**About this task:** Pick out the lines in the listing below that contain the word "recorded" and copy them.
(Beginning of Data for this exercise)
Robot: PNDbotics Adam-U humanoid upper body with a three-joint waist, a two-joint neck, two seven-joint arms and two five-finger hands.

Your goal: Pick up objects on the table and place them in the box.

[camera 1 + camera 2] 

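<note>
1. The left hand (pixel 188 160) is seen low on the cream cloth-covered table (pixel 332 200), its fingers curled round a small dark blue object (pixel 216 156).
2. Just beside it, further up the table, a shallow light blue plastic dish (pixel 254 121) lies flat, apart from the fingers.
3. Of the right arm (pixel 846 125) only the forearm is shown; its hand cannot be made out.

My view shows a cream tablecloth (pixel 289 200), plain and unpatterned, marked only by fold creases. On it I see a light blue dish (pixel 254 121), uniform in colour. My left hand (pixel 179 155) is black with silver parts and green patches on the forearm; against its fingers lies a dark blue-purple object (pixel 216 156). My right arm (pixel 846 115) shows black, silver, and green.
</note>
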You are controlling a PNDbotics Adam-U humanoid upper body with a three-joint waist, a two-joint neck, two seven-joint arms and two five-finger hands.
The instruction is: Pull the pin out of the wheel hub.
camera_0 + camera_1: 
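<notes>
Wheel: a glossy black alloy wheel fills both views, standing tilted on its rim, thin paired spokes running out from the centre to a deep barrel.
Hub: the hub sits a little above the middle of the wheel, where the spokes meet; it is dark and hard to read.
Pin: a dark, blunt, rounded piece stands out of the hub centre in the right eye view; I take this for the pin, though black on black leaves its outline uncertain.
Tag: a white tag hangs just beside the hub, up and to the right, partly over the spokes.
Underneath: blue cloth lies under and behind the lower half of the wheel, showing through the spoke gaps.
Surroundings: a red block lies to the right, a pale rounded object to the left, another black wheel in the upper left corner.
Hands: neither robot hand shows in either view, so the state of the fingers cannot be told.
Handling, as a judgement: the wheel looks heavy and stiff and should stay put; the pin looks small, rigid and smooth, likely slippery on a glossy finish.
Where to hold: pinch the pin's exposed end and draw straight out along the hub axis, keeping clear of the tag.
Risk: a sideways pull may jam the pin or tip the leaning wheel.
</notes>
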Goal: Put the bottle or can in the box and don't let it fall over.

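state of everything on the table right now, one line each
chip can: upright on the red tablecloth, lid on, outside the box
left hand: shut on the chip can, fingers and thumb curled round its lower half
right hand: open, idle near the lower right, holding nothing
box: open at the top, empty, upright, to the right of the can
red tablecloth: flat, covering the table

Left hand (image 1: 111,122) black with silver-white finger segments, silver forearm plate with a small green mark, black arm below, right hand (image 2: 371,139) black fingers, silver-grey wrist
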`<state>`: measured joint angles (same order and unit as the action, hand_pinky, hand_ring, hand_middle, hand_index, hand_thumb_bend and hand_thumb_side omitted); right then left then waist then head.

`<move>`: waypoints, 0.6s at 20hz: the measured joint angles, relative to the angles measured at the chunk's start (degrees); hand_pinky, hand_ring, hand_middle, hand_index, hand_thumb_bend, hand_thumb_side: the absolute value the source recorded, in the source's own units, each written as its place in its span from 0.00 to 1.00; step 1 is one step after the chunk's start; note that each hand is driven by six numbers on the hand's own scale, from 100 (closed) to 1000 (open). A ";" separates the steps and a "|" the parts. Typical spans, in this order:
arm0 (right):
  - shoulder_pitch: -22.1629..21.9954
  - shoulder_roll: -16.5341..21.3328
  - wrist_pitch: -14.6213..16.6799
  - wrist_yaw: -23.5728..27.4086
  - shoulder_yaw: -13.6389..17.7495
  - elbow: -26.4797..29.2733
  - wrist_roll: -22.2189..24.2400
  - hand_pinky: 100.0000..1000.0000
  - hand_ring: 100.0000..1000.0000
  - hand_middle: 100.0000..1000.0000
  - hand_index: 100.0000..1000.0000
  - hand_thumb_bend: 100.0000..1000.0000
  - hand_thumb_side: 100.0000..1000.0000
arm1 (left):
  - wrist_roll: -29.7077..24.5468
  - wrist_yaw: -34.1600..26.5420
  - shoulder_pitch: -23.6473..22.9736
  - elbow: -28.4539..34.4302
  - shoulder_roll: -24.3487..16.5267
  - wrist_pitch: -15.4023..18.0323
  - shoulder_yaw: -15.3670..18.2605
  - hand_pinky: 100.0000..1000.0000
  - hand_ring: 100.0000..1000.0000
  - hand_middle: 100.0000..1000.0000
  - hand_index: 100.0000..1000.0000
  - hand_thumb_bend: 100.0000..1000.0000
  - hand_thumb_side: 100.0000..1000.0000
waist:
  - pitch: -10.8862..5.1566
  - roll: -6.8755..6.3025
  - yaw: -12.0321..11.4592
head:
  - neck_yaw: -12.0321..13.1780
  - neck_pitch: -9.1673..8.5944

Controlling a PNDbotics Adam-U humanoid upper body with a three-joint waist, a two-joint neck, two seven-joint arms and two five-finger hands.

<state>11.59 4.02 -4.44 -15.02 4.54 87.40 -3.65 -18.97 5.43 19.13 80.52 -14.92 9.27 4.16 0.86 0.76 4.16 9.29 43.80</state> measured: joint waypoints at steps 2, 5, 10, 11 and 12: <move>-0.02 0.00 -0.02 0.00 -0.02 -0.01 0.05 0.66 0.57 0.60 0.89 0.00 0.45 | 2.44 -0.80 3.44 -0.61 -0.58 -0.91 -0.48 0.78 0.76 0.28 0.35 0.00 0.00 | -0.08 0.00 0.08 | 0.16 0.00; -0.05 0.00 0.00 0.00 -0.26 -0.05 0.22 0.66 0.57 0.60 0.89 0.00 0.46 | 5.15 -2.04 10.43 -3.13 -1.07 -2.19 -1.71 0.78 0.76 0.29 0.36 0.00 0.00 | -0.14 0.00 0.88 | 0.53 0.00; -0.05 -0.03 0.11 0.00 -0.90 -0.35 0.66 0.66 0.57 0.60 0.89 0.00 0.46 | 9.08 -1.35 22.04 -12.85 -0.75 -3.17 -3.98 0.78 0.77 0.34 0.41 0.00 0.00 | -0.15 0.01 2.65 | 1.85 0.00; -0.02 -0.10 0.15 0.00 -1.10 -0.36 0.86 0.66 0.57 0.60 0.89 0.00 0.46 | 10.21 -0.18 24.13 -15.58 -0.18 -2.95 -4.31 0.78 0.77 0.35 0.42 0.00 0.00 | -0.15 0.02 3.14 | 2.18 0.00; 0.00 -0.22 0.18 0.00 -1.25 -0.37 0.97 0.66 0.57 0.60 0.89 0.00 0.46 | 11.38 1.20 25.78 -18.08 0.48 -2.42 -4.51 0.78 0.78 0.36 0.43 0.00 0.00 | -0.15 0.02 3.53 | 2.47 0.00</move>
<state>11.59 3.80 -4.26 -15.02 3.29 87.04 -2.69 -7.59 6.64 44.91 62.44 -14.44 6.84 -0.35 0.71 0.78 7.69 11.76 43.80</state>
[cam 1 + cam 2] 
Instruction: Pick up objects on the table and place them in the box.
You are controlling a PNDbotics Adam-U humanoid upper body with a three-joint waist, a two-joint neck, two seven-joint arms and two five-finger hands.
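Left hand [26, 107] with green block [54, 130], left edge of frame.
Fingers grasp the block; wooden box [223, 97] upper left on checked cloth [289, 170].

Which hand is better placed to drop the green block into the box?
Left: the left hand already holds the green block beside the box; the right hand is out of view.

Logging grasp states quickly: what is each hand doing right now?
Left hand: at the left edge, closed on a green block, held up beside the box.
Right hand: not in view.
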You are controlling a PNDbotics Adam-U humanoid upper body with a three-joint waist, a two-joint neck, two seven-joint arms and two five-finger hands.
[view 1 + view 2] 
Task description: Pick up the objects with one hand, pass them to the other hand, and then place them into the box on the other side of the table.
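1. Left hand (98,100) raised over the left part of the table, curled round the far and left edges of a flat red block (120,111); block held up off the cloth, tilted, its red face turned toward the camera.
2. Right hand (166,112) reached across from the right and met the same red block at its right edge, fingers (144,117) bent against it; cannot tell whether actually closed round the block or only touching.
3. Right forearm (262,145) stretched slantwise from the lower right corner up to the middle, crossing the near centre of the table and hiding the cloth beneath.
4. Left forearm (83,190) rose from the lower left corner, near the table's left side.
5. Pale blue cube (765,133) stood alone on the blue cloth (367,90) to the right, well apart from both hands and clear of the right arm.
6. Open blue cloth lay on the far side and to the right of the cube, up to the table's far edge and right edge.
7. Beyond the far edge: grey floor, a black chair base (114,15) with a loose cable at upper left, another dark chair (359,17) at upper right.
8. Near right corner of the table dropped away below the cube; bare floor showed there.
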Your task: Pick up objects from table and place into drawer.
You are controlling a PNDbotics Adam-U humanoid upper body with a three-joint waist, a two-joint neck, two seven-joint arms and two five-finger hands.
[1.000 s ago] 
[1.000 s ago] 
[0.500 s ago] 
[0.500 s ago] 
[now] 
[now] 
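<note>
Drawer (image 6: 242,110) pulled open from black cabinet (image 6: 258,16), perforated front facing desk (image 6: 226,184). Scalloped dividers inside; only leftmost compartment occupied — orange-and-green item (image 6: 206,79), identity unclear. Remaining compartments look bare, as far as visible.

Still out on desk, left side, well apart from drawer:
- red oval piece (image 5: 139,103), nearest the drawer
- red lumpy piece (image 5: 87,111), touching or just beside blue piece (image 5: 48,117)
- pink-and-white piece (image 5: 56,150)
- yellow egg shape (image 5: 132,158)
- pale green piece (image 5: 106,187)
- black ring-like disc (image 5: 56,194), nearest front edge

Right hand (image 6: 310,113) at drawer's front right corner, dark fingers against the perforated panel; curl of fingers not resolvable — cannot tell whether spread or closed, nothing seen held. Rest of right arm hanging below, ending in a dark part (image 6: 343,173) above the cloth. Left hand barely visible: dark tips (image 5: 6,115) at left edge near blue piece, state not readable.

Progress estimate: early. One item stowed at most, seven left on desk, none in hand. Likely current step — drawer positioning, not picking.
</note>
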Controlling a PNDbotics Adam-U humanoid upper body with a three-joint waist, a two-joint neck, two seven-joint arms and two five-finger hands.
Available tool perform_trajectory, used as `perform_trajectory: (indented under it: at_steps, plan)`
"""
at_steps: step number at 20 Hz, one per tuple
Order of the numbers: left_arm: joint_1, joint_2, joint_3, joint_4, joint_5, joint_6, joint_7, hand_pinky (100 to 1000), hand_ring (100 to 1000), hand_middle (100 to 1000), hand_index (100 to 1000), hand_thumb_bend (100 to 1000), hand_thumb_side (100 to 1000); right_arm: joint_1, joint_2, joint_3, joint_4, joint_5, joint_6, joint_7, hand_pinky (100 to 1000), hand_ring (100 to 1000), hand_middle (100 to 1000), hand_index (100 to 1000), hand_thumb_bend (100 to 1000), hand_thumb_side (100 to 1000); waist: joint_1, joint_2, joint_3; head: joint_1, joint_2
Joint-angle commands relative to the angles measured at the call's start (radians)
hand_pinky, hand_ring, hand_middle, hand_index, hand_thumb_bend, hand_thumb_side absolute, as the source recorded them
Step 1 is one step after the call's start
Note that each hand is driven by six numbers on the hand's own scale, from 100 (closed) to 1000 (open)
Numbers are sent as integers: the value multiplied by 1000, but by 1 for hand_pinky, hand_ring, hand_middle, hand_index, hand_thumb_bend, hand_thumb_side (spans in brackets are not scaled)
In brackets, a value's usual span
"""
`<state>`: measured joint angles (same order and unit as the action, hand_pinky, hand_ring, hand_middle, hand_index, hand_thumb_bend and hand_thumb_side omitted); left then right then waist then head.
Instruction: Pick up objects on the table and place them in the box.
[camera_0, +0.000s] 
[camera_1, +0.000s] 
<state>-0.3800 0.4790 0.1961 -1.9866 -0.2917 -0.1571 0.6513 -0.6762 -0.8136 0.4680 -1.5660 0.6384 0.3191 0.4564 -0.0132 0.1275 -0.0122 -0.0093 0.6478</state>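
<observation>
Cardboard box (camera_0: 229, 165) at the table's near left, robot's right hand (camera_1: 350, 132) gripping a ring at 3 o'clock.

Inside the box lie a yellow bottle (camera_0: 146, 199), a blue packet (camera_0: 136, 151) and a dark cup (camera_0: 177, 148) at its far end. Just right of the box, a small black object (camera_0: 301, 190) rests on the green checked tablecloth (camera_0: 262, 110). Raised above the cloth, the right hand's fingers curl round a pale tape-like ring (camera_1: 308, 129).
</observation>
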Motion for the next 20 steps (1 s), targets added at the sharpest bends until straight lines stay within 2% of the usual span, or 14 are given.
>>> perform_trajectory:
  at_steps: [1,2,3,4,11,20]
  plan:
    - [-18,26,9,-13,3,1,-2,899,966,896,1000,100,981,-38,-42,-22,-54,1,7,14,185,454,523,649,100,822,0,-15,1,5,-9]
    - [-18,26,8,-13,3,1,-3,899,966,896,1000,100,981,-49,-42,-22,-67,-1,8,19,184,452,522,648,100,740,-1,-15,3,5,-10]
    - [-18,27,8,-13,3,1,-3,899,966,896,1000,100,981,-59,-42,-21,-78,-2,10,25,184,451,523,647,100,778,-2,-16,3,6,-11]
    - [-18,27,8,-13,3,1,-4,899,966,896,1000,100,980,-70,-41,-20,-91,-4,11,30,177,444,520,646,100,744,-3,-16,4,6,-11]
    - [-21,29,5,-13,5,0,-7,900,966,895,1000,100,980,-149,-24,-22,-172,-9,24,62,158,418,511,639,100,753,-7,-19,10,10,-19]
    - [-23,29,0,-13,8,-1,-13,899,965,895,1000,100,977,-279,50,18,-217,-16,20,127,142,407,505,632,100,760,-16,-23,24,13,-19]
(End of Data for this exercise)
**Written solution:**
`<move>`: waypoints, 0.6s at 20hz: the measured joint angles, relative to the angles measured at the chunk's start (degrees); hand_pinky, hand_ring, hand_middle, hand_index, hand_thumb_bend, hand_thumb_side: the absolute value the source recorded, in the source's own units, each written as its place in its span from 0.00 to 1.00; step 1 is one step after the chunk's start; note that each hand is driven by six numbers on the hand's own scale, from 100 (closed) to 1000 (open). A ";" separates the steps and a "|" the parts. Typical spans, in this order:
hand_pinky, hand_ring, hand_middle, hand_index, hand_thumb_bend, hand_thumb_side absolute, as the source recorded them

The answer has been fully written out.